• [Instructions for the task] Your answer must be the full set of records, copied exactly, with no pictures in it.

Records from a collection

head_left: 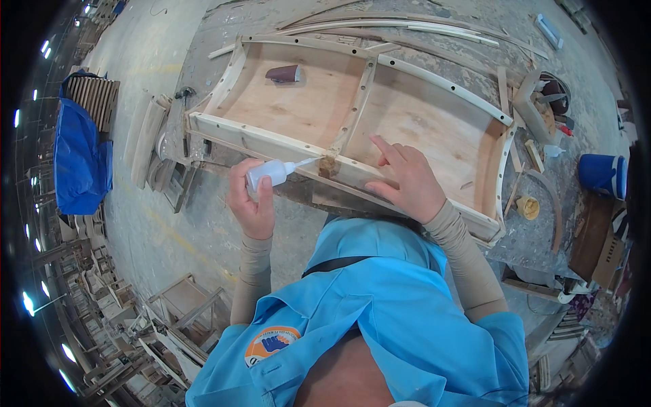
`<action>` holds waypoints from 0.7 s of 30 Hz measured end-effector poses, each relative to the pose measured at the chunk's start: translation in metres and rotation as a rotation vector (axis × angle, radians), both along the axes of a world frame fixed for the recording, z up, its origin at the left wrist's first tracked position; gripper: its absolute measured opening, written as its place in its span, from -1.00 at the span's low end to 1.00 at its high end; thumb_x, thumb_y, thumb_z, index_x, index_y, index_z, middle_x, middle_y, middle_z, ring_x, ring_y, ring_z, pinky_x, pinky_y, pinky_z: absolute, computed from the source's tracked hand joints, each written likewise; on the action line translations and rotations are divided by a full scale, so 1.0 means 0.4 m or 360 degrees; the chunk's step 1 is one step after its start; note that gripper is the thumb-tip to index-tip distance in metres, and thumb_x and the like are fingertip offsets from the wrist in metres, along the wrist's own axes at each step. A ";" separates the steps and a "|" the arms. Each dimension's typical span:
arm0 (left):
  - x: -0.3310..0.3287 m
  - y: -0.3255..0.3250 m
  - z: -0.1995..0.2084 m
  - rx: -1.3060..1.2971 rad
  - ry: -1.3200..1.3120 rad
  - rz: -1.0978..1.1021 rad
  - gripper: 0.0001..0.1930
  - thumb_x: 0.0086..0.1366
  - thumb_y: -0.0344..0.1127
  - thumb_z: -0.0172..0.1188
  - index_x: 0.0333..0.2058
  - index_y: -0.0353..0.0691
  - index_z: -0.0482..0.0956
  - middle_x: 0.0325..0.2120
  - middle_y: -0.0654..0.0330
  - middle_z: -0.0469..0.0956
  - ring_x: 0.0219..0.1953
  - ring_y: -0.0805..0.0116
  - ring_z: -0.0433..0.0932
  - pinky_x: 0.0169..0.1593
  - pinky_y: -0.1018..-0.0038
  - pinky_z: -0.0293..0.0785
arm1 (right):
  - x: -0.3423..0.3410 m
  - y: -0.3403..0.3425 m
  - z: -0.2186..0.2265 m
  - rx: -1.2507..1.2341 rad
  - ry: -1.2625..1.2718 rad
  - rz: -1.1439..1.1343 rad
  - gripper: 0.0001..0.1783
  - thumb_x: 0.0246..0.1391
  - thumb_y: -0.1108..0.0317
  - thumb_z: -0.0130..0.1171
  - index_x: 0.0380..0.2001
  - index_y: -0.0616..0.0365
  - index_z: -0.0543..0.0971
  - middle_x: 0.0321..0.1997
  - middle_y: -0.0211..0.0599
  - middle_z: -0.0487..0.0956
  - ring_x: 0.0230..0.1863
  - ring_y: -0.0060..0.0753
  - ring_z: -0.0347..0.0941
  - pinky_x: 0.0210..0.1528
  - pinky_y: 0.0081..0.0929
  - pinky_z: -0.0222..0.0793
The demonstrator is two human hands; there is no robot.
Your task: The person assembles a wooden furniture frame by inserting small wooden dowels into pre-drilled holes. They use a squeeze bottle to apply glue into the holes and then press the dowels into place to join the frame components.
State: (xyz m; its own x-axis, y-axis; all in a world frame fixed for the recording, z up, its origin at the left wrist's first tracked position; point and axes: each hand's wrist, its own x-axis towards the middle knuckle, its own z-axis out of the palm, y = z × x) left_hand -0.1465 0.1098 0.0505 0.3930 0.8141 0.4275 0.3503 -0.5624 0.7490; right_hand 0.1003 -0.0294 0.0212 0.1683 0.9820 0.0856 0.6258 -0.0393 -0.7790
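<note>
My left hand (252,201) is closed round a small white squeeze bottle (269,174) with a long thin nozzle. The nozzle tip points right, close to a brown patch (329,165) on the near rail of a wooden frame (271,140). The frame has a plywood bottom, a middle divider (355,108) and dark holes along its rails. Over the near rail, right of the patch, my right hand (409,178) has its fingers apart and holds nothing. Inside the left bay a dark maroon cup (283,74) lies on its side.
Long wood strips (420,26) lie beyond the frame. To the right are a yellow tub (526,207), a blue bucket (602,176) and a curved wood piece (546,197). A clamp (184,93) and stacked curved boards (150,136) are at the left. A blue tarp (80,156) hangs further left.
</note>
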 end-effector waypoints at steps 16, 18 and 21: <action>0.001 0.006 -0.002 -0.0250 -0.0060 0.0018 -0.76 0.35 -0.29 0.09 -0.12 -0.33 0.45 -0.23 0.14 0.48 -0.22 0.38 0.48 -0.08 0.49 0.39 | 0.002 0.002 -0.008 0.0041 0.0017 0.0001 -0.15 -0.11 0.22 0.35 0.29 0.12 0.27 -0.29 -0.21 0.50 -0.20 -0.14 0.42 -0.03 -0.27 0.30; 0.000 0.010 -0.004 -0.0259 -0.0057 0.0019 -0.76 0.35 -0.28 0.08 -0.12 -0.33 0.45 -0.23 0.14 0.48 -0.22 0.39 0.48 -0.07 0.49 0.39 | 0.002 0.002 -0.007 0.0021 0.0020 0.0008 -0.16 -0.09 0.20 0.34 0.28 0.12 0.26 -0.27 -0.23 0.50 -0.18 -0.15 0.42 -0.02 -0.27 0.29; 0.006 0.013 0.005 -0.0242 -0.0053 -0.0001 -0.76 0.36 -0.28 0.07 -0.12 -0.34 0.45 -0.23 0.15 0.48 -0.21 0.39 0.47 -0.07 0.49 0.39 | 0.003 0.002 -0.002 -0.0030 0.0029 0.0025 -0.18 -0.05 0.15 0.32 0.26 0.14 0.26 -0.25 -0.25 0.49 -0.15 -0.15 0.41 0.01 -0.26 0.28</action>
State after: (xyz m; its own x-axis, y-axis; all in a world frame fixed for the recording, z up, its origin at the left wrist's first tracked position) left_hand -0.1439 0.1148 0.0524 0.3810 0.8703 0.3122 0.3238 -0.4419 0.8366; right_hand 0.1017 -0.0287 0.0205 0.1540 0.9860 0.0643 0.6122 -0.0441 -0.7895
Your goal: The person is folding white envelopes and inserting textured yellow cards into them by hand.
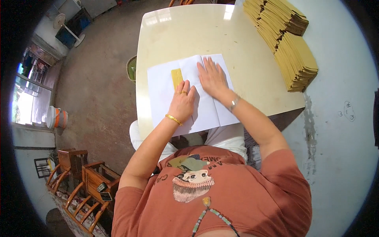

• [Written response]
head_left: 
`<action>` holds waypoints from 0.7 s of 30 Hz measured end-effector poses, each relative to the pose measured at the chunk's start: translation in metres and rotation as a rotation vector (axis × angle, radians), both along the axes of a world frame fixed for the recording, z up, its origin at the left wrist's first tracked position; gripper: its absolute measured opening, written as its place in its span, from -1.00 at the span's low end to 1.00 at its high end; thumb_x, thumb_y, thumb_z, index_x, index_y, index_z, middle_x, middle_y, middle_z, ring_x, ring_y, ring_z, pinky_x, pinky_y, pinky_z: absolute, computed from the source's tracked hand joints, each written likewise; on the action line translations and rotations are divided by a full scale, so 1.0 means 0.4 m or 360 degrees; the chunk's step 1 is one step after its start; note that gripper is the thumb-tip to index-tip distance in metres, and thumb_x and the like are fingertip offsets from the wrist in metres, along the wrist's own axes at each step. A ";" separates the steps and a "|" the arms. Each dimension's typical span:
arm0 (left):
  - x: -0.3310..0.3287 m
  - y: -0.3255..0.3250 m
  - z: -0.1995..0.2084 m
  - rx: -1.3060..1.2971 rad
  - ry: -1.3200..1.3120 rad
  - rz: -1.0978..1.1021 rad
  - gripper: 0.0001..0.1930
  - thumb_x: 0.0086..0.1366
  - thumb_y: -0.0344..0.1127
  - thumb_z: -0.0172..0.1188
  - index_x: 0.0333..0.2058
  - index_y: -0.0353..0.0691
  - index_z: -0.0482..0.0956
  - middle_x: 0.0325..0.2120
  - middle_y: -0.0654..0.0330
  - middle_z: -0.0469..0.0956
  - ring_x: 0.0219..0.1953
  - ring_y: -0.0805..0.0116
  - ring_z: -0.0433..0.0932
  - pinky_x: 0.0169..0.1593
  - pinky_y: -0.1018..-0.0038
  - pinky_z: -0.0293..0.0785
arm1 (right):
  - x: -0.3423..0.3410 m
  - y: -0.3403..0.3425 m
  - z: -0.2186..0.2265 m
  - rx: -1.2507..1.2341 rad
  - ry: -1.2625..1.2718 rad
  - rz: -1.1439..1.1343 rad
  - gripper: 0.0001..0.1783
  - thumb_x: 0.0246..0.1391
  - thumb_y: -0.1108..0.0317
  - thumb_z: -0.0130..0.1171
  - index_x: 0.0380..0.2001
  - index_y: -0.0616..0.0365
  - index_z: -0.0543..0.0971
  - middle_x: 0.0321..0.1997
  - middle_y: -0.0211..0.0599
  - middle_z: -0.0487..0.0956
  - ring_x: 0.0230..0.1863
  - ring_y: -0.0060..0.0753
  - ring_z: -0.0347..0.0941
  - pinky_x: 0.0210..0.1528
  - pinky_y: 0.0081..0.0929
  - pinky_z: -0.0222..0.0793
The demonstrator is two human hands; there is no robot.
Your task: The person assembles a wooden furniture frame by inserting small wooden dowels into pre-drilled holes. They use a squeeze bottle to apply glue into the holes and then press the dowels into place to join the frame components.
State: (xyz m; its own x-axis, y-axis; all in a world frame fixed for the recording, z up, its origin at the left wrist's first tracked position; point and axes: each hand's wrist, its own x-axis towards the middle knuckle, its own z-axis out of the palm, y = z × x) left_hand -0.1465 0.1098 0.0505 0.3930 0.8141 0.4275 0.3503 -0.5624 0.7490; right_hand 0.1003 -0.0294 0.0212 0.1683 0.9820 0.0856 0.6258 -0.0393 -0.7790
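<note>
My left hand (252,201) is closed round a small white squeeze bottle (269,174) with a long thin nozzle. The nozzle tip points right, close to a brown patch (329,165) on the near rail of a wooden frame (271,140). The frame has a plywood bottom, a middle divider (355,108) and dark holes along its rails. Over the near rail, right of the patch, my right hand (409,178) has its fingers apart and holds nothing. Inside the left bay a dark maroon cup (283,74) lies on its side.
Long wood strips (420,26) lie beyond the frame. To the right are a yellow tub (526,207), a blue bucket (602,176) and a curved wood piece (546,197). A clamp (184,93) and stacked curved boards (150,136) are at the left. A blue tarp (80,156) hangs further left.
</note>
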 end-effector waypoints at steps 16, 18 and 21: <action>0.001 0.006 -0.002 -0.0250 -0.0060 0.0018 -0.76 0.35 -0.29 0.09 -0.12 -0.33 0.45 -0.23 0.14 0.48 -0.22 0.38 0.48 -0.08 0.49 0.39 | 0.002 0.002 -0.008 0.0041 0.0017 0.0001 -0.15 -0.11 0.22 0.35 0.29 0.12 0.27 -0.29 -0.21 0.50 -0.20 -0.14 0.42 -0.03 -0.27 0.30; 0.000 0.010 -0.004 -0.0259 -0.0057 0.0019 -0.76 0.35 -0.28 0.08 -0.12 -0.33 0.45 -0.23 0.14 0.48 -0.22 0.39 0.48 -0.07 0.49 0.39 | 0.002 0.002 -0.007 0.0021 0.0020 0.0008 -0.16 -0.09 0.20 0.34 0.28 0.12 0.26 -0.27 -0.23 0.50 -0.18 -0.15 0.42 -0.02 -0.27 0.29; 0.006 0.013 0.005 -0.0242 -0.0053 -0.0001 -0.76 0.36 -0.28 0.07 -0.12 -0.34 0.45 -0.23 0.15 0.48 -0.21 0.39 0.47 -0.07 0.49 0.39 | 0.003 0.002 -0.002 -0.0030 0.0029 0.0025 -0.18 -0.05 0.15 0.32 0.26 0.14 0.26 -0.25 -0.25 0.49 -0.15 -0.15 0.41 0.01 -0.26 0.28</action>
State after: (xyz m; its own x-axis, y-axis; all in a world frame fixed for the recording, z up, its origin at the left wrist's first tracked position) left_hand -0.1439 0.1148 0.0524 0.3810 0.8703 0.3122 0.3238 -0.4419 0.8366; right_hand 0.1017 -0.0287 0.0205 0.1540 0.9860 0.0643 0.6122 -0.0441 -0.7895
Your goal: The person is folding white envelopes and inserting textured yellow cards into them by hand.

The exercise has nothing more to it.